The managing director of the society k. shamsudheen said the credit society will not take or pay interest on loans and deposits but would work on principles of profit and loss sharing in its transactions among share holders.The society will operate in states of kerala tamilnadu and pudussery.
Though the society works on interest free basis,we would not take the label of Islamic finance or Islamic banking as the society is registered under a general act the society would focus on providing loans to self employment and small scale ventures and would have people from all social and religious segments as members.
As per RBI study there are around of 5000 crores deposits lying in various banks with no interest claimed on them by depositors who are members of muslim community which do not receive interest due to reasons of faith.We hope to attract a share of such deposits and would aim to put it to productive use he added.

Understanding the difference ("iron sheep") 02.May.2014 05:48

Mike Novack

Although often called "Muslim banking" (or even "Jewish banking") this form of "interest free" loans is designed to remove the absolute nature of interest in which the lender assumes no risk. My reference to "iron sheep" is because ancient Jewish law was ruling not only against interest as we would know it but also treating share cropping contracts in which the lender's share was guaranteed in the same way <<his share of the sheep were "iron sheep" >>

KEEP IN MIND -- the net result of this form of lending is NOT that the average borrower pays any less because the profit sharing (and since partnership, loss sharing) provisions would be adjusted accordingly.
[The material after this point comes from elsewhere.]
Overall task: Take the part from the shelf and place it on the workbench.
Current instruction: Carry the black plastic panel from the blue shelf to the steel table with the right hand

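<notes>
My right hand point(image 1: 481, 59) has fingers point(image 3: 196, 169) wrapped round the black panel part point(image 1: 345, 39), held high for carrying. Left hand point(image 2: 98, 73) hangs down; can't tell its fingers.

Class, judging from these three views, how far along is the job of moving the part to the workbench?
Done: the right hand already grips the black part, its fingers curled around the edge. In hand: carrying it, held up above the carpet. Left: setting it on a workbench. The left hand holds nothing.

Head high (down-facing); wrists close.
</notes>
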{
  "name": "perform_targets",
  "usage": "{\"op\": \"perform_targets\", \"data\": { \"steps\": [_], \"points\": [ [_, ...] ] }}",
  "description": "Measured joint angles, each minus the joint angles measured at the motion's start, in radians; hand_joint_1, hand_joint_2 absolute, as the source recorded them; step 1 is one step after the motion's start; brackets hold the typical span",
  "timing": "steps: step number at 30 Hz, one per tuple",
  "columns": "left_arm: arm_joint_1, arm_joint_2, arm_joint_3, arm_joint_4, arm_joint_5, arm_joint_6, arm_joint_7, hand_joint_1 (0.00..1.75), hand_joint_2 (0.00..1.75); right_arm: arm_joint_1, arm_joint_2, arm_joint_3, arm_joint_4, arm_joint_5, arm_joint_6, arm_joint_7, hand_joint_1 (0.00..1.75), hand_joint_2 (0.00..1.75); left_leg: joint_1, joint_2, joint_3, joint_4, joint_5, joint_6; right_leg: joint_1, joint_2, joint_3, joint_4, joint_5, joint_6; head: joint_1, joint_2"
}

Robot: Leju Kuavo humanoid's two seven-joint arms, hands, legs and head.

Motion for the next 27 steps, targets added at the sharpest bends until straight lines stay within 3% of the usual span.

But the risk to an individual borrower whose operation did not succeed would be much reduced.

In other words, the difference is NOT that capital is made available without having to be "paid for" (that doesn't change) but the moral status of the lender is different, and the lender is sharing any losses as well as any profits, and so cannot "profit" from any particular borrower who ends up in difficulties. In practice the poor end up "paying" the same average amount for the "loans". In surrendering a percentage of the profits, they end up paying more when the deal worked out particularly well (but in that case they can better afford to) and less or nothing when the deal worked out badly (and they can least afford it).